◆ **WHAT NEEDS TO BE DONE**
Write out the data word for word and drop any picture you find.

◆ **COLLECTED DATA**
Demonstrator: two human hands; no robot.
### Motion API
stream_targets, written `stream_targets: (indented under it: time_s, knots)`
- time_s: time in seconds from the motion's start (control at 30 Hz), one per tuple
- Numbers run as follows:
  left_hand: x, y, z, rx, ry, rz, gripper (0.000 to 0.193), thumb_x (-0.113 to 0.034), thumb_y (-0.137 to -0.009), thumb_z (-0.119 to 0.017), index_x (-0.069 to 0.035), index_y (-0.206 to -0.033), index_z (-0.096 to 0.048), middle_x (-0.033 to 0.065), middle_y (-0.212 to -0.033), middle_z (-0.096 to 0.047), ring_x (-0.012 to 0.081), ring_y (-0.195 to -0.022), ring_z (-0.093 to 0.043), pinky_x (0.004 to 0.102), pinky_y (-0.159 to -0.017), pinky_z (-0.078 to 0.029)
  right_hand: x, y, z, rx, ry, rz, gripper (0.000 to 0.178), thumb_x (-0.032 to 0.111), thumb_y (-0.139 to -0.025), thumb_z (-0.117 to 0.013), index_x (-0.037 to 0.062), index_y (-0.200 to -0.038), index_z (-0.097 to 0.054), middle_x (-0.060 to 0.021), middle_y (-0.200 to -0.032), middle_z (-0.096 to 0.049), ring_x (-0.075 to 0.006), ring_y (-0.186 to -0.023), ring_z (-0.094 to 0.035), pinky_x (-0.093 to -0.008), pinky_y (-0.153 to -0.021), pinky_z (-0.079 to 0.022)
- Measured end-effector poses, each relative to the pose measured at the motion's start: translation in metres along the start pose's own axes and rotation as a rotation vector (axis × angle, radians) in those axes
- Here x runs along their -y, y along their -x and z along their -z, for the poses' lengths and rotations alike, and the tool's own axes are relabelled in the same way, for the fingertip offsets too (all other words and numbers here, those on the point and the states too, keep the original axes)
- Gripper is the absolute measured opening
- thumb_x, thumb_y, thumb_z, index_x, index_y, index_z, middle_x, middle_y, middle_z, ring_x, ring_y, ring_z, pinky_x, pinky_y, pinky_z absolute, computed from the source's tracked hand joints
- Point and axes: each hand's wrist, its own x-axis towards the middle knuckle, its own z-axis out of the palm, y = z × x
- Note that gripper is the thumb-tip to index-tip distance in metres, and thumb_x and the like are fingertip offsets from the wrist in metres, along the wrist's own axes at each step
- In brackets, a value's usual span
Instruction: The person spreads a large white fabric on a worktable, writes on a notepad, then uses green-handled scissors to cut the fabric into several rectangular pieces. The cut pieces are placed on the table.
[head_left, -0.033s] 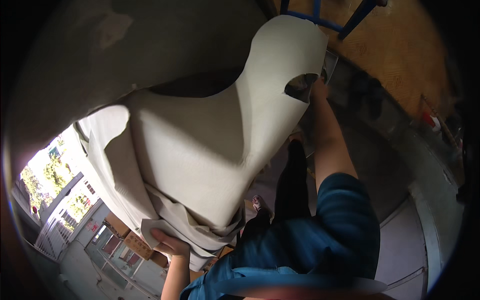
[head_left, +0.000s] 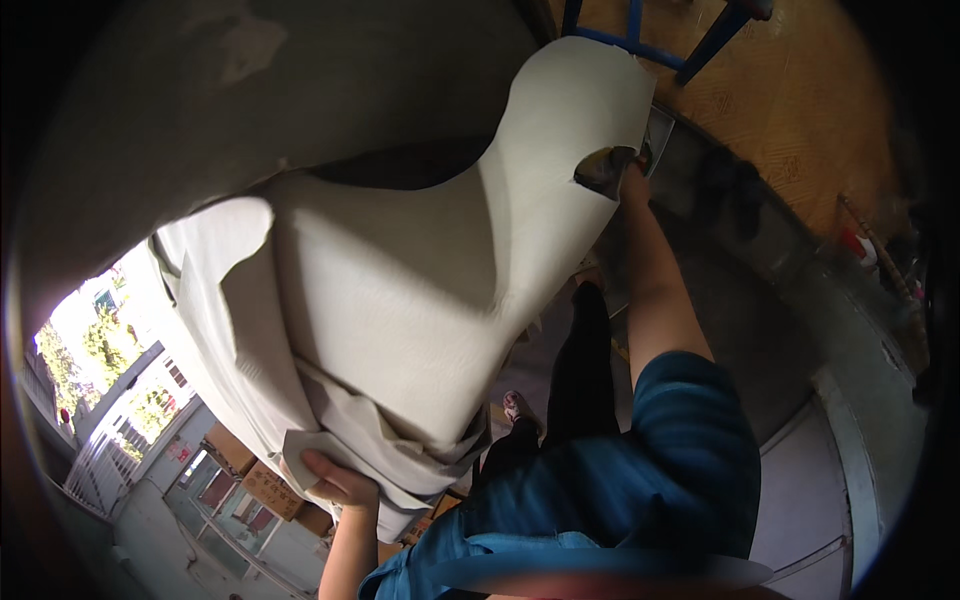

◆ **RESULT BELOW**
Demonstrator: two human hands; no robot.
### Motion API
stream_targets, written `stream_targets: (indented under it: time_s, knots)`
- time_s: time in seconds from the motion's start (control at 30 Hz), one per tuple
- Numbers run as follows:
  left_hand: x, y, z, rx, ry, rz, gripper (0.000 to 0.193), thumb_x (-0.113 to 0.034), thumb_y (-0.137 to -0.009), thumb_z (-0.119 to 0.017), index_x (-0.069 to 0.035), index_y (-0.206 to -0.033), index_z (-0.096 to 0.048), middle_x (-0.033 to 0.065), middle_y (-0.212 to -0.033), middle_z (-0.096 to 0.047), ring_x (-0.012 to 0.081), ring_y (-0.195 to -0.022), ring_z (-0.093 to 0.043), pinky_x (0.004 to 0.102), pinky_y (-0.159 to -0.017), pinky_z (-0.078 to 0.029)
  right_hand: x, y, z, rx, ry, rz, gripper (0.000 to 0.178), thumb_x (-0.032 to 0.111), thumb_y (-0.139 to -0.025), thumb_z (-0.117 to 0.013), index_x (-0.037 to 0.062), index_y (-0.200 to -0.038), index_z (-0.097 to 0.054), middle_x (-0.060 to 0.021), middle_y (-0.200 to -0.032), middle_z (-0.096 to 0.049), ring_x (-0.075 to 0.006), ring_y (-0.186 to -0.023), ring_z (-0.094 to 0.035), pinky_x (-0.093 to -0.008), pinky_y (-0.153 to -0.021), pinky_z (-0.079 to 0.022)
- Measured end-effector poses, each relative to the pose measured at the motion's start: translation in metres along the start pose's own axes and rotation as a rotation vector (axis × angle, radians) in those axes
- Here x runs along their -y, y along their -x and z along their -z, for the poses' lengths and rotations alike, and the tool's own axes are relabelled in the same way, for the fingertip offsets too (all other words and numbers here, those on the point and the states too, keep the original axes)
- Gripper is the absolute measured opening
- thumb_x, thumb_y, thumb_z, index_x, index_y, index_z, middle_x, middle_y, middle_z, ring_x, ring_y, ring_z, pinky_x, pinky_y, pinky_z absolute, computed from the source's tracked hand joints
- Point and axes: each hand's wrist, its own x-axis towards the middle knuckle, its own z-axis out of the palm, y = z × x
- Note that gripper is the thumb-tip to index-tip distance in metres, and thumb_x and the like are fingertip offsets from the wrist in metres, along the wrist's own axes at each step
- In brackets, a value's usual span
Instruction: The person spreads a large white fabric on a worktable, writes on a notepad, then uses green-handled scissors to cut the fabric into several rectangular pieces. The cut pieces are placed on the table.
[head_left, -0.033s] 
[head_left, +0.000s] 

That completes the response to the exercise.